What the task requires:
Give only the count of lines that contain "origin" in the material.

Data provided:
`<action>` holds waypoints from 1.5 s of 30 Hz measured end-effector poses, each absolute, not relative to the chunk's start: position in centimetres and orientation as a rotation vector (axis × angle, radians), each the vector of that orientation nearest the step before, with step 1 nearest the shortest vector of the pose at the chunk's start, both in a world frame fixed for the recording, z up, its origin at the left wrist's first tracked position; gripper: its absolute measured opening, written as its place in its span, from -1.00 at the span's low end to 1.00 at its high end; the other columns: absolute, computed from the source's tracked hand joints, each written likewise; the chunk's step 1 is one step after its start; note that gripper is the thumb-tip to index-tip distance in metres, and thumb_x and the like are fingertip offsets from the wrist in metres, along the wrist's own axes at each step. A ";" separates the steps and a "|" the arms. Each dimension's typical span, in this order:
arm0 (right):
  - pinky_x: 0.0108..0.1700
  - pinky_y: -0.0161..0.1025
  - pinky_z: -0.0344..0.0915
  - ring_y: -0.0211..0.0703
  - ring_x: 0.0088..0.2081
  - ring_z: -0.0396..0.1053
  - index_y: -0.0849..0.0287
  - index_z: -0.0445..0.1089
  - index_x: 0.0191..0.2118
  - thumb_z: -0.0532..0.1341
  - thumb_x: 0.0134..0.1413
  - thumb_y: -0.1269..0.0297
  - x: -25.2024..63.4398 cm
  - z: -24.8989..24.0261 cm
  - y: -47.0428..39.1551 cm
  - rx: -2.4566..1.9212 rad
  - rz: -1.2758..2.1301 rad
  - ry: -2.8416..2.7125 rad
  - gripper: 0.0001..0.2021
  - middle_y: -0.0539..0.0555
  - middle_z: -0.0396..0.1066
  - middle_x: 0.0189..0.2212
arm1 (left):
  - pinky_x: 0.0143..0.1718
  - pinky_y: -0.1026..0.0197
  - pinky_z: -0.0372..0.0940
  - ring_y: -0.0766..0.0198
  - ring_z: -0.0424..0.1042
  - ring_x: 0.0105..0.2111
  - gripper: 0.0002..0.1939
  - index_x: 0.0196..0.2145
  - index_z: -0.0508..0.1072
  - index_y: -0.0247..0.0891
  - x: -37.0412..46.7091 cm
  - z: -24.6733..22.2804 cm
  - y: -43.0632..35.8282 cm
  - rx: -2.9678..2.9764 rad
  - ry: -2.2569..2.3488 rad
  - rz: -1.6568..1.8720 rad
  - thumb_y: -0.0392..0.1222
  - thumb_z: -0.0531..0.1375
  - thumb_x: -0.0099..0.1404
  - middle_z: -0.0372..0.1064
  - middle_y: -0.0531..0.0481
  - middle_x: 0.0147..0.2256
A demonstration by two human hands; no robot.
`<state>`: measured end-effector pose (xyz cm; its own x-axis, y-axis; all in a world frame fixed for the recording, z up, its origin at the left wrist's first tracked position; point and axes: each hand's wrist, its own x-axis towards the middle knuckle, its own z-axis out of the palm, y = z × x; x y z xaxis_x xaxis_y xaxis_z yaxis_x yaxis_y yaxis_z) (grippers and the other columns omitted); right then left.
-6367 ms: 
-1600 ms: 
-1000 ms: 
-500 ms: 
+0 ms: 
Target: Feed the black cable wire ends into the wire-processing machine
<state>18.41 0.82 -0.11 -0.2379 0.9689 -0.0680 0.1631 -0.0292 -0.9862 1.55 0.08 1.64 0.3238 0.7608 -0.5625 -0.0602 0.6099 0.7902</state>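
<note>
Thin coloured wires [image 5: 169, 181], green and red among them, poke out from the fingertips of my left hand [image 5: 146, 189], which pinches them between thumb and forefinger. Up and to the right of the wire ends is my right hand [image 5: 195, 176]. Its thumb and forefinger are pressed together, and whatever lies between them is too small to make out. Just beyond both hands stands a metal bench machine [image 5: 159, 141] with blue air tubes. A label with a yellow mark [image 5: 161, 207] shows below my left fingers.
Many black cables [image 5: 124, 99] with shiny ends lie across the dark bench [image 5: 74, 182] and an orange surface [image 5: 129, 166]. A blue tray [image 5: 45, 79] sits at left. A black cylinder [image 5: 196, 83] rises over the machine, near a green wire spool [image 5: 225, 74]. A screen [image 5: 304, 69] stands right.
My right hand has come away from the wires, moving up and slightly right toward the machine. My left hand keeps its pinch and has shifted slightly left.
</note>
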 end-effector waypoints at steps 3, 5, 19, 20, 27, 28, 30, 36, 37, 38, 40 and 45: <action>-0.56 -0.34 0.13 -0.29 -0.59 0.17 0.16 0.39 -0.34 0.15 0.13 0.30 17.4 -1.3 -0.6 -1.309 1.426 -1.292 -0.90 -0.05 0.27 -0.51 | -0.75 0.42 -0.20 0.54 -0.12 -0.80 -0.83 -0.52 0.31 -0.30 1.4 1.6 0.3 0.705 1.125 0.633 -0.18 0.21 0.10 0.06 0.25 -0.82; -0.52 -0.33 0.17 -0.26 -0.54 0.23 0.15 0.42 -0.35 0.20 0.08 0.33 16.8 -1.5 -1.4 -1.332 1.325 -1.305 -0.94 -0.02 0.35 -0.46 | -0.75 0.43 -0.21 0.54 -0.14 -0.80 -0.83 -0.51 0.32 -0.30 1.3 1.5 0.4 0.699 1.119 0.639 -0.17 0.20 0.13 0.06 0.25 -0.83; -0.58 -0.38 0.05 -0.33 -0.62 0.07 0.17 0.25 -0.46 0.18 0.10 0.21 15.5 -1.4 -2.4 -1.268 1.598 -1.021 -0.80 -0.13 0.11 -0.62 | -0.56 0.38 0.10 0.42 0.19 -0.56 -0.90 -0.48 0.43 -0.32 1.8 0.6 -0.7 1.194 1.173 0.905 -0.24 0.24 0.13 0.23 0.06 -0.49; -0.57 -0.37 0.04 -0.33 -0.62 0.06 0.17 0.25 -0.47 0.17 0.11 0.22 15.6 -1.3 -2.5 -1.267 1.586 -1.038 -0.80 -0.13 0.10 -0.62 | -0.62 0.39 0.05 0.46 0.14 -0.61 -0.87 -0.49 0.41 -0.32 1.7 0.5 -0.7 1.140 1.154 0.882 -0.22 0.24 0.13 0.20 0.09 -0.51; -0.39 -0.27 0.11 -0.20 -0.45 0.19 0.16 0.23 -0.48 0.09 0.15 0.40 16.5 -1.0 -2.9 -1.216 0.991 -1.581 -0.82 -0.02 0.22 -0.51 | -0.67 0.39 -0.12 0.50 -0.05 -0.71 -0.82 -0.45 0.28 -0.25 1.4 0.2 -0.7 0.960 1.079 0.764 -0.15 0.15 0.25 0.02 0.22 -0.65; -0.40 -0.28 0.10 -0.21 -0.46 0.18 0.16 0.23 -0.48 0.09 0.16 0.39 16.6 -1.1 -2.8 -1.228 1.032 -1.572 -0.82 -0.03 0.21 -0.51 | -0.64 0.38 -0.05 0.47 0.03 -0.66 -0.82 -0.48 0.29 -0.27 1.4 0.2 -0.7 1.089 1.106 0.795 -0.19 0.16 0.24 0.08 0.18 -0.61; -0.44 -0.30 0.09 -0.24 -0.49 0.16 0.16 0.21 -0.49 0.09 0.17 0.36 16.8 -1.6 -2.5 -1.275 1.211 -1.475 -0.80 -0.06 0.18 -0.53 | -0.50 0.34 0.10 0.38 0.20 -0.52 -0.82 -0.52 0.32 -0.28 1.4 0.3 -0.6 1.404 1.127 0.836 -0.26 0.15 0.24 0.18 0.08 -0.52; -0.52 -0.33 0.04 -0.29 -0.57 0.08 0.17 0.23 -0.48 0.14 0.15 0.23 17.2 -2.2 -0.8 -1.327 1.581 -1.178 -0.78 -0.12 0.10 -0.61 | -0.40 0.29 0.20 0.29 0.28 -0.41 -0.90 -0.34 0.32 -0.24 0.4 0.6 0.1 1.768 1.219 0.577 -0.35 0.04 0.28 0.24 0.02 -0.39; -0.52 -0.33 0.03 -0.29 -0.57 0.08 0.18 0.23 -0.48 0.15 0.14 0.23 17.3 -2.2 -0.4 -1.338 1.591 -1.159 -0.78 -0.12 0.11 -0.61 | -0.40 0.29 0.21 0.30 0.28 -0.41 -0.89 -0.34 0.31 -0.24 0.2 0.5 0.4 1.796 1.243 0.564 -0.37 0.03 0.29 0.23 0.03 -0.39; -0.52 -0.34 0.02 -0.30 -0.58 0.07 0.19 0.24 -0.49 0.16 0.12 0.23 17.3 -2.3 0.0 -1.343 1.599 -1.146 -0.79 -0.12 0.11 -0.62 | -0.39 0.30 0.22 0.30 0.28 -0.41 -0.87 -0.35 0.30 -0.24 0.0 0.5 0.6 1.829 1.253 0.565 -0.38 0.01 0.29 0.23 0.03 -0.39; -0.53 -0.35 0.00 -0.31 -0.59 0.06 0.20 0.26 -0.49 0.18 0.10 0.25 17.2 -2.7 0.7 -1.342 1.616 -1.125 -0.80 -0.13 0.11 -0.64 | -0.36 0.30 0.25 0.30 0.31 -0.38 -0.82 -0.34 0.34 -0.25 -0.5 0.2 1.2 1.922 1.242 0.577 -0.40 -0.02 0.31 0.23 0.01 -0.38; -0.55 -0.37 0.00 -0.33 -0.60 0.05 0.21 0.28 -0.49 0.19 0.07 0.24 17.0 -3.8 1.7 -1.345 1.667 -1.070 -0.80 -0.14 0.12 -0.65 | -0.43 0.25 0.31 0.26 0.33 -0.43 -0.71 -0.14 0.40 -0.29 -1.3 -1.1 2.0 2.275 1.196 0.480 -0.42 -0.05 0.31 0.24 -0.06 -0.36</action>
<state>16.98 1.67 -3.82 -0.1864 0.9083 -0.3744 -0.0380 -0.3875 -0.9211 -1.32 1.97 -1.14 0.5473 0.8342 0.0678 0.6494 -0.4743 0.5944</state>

The answer:
2